▶ **Exercise objective**: Transcribe every line of the material below without change, apart from dropping the pictures.

▶ **Raw data**:
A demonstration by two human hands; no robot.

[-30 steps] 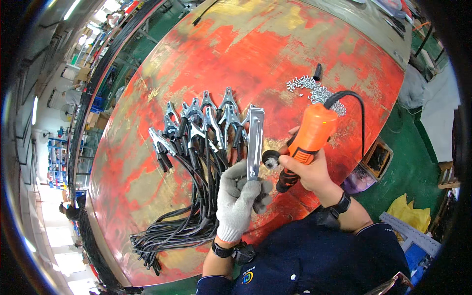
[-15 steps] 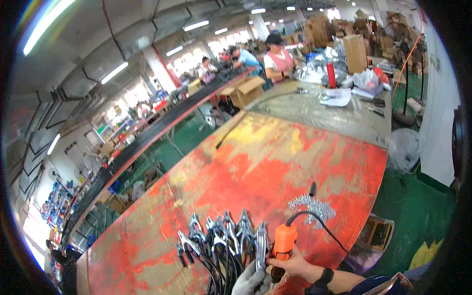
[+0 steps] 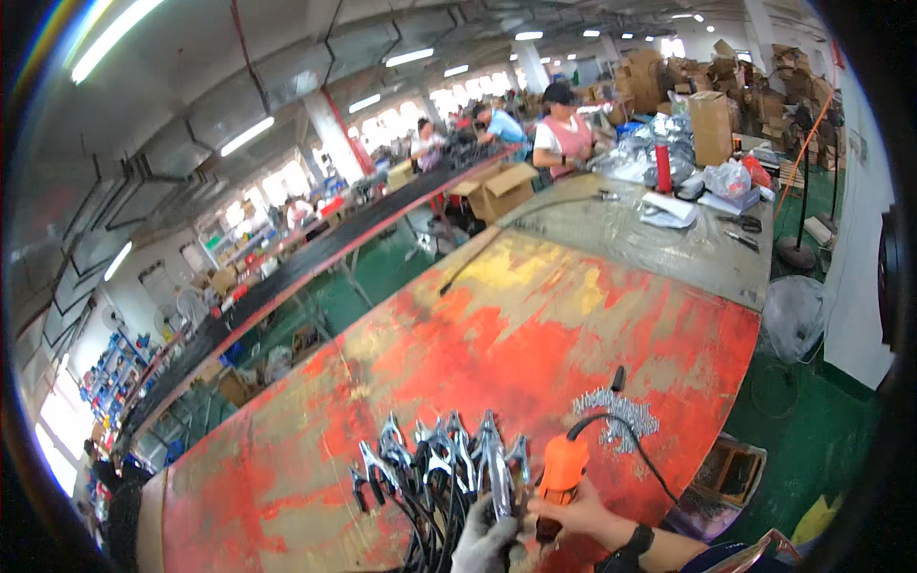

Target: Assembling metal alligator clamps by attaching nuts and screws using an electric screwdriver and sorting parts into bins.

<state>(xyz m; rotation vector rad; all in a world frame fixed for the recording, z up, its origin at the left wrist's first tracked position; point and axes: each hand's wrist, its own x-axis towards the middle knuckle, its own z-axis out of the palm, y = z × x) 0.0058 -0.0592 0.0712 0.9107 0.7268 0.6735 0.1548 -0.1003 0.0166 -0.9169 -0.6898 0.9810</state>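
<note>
My left hand (image 3: 485, 544), in a grey glove, is closed on a silver metal spring clamp (image 3: 500, 485) with its jaw end pointing away from me. Just to the right, my bare right hand (image 3: 579, 516) grips an orange and black electric screwdriver (image 3: 564, 466), its black cord arching from the far end. The screwdriver's lower tip is hidden by the fingers. Left of the held clamp lies a bunch of similar metal clamps (image 3: 437, 456) joined to black cables (image 3: 417, 535). Beyond the screwdriver is a pile of small silver screws (image 3: 616, 417), with a small black piece (image 3: 619, 378) beside it.
The worn red and tan table (image 3: 458, 353) runs away from me to a grey covered section (image 3: 621, 224) holding papers, bags and a red bottle (image 3: 663, 169). A person in pink (image 3: 567, 138) stands there. A black conveyor (image 3: 315, 246) runs along the left; a crate (image 3: 731, 470) sits below right.
My view has tilted slightly, shifting the scene rightward. The held clamp has moved a little left, away from the screwdriver. Both hands keep their hold.
</note>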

▶ **Output of the exercise**:
A demonstration by two human hands; no robot.

[-30 steps] 
[-15 steps] 
[+0 steps] 

Target: Assembling metal alligator clamps by attaching nuts and screws using an electric screwdriver and sorting parts into bins.

<state>(xyz m; rotation vector rad; all in a world frame fixed for the recording, z up, its origin at the left wrist's first tracked position; point and axes: each hand's wrist, its own x-axis towards the middle knuckle, its own z-axis out of the palm, y = z × x) 0.0058 -0.0592 0.0712 0.9107 0.7268 0.6735 0.1548 -0.1003 0.0166 -0.9169 -0.6898 0.9810</state>
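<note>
My left hand (image 3: 485, 544), in a grey glove, is closed on a silver metal spring clamp (image 3: 500, 485) with its jaw end pointing away from me. Just to the right, my bare right hand (image 3: 579, 516) grips an orange and black electric screwdriver (image 3: 564, 466), its black cord arching from the far end. The screwdriver's lower tip is hidden by the fingers. Left of the held clamp lies a bunch of similar metal clamps (image 3: 437, 456) joined to black cables (image 3: 417, 535). Beyond the screwdriver is a pile of small silver screws (image 3: 616, 417), with a small black piece (image 3: 619, 378) beside it.
The worn red and tan table (image 3: 458, 353) runs away from me to a grey covered section (image 3: 621, 224) holding papers, bags and a red bottle (image 3: 663, 169). A person in pink (image 3: 567, 138) stands there. A black conveyor (image 3: 315, 246) runs along the left; a crate (image 3: 731, 470) sits below right.
My view has tilted slightly, shifting the scene rightward. The held clamp has moved a little left, away from the screwdriver. Both hands keep their hold.
</note>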

Nothing else is needed to complete the exercise.